Le Réservoir à souvenirs a pour vocation de “ré-enchanter” l’âme des quartiers, d’en révéler ses charmes et ses spécificités. En fédérant les habitants autour de ce projet par l’échange et le partage intergénérationnel, nous créons une dynamique collective génératrice de lien social. “Aimer son quartier, c’est mieux l’habiter !” C’est sur ces mots que le Réservoir à souvenirs s’est déployé dans le quartier des Buers et de Croix de Luizet à Villeurbanne.
Deux résidences de 4 jours ont été rythmés par des prises de RDV, des micro-trottoirs, des enregistrements spontanés… Les habitants se sont prêtés au jeu et nous ont fait part de leurs souvenirs, ancrés dans leurs mémoires ou collectés, comme des cartes et des photos.

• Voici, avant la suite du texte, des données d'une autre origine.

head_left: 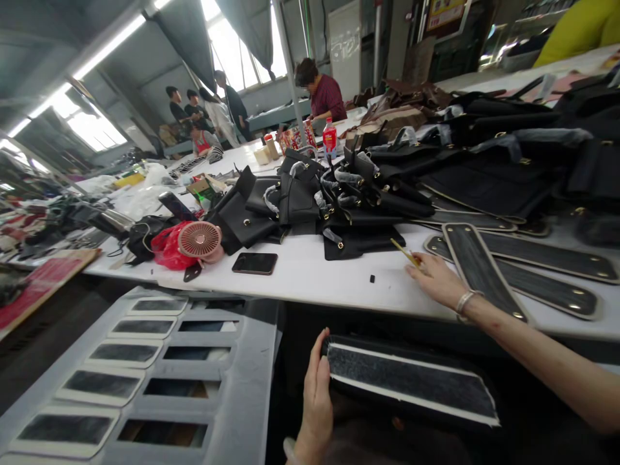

Suite à nos deux résidences sur le terrain, nous avons collecté un ensemble de souvenirs personnels et parfois collectifs. D’autres éléments en lien avec la mémoire ont aussi été collectés. Vous pouvez retrouver l’intégralité de ces éléments nos deux dossiers.
Vous connaissez les Buers, ce quartier de Villeurbanne ? Vous y avez grandi, habité ? Oui, alors racontez vos souvenirs dans cette collection ! Retrouvez les souvenirs récoltés lors de nos deux résidences.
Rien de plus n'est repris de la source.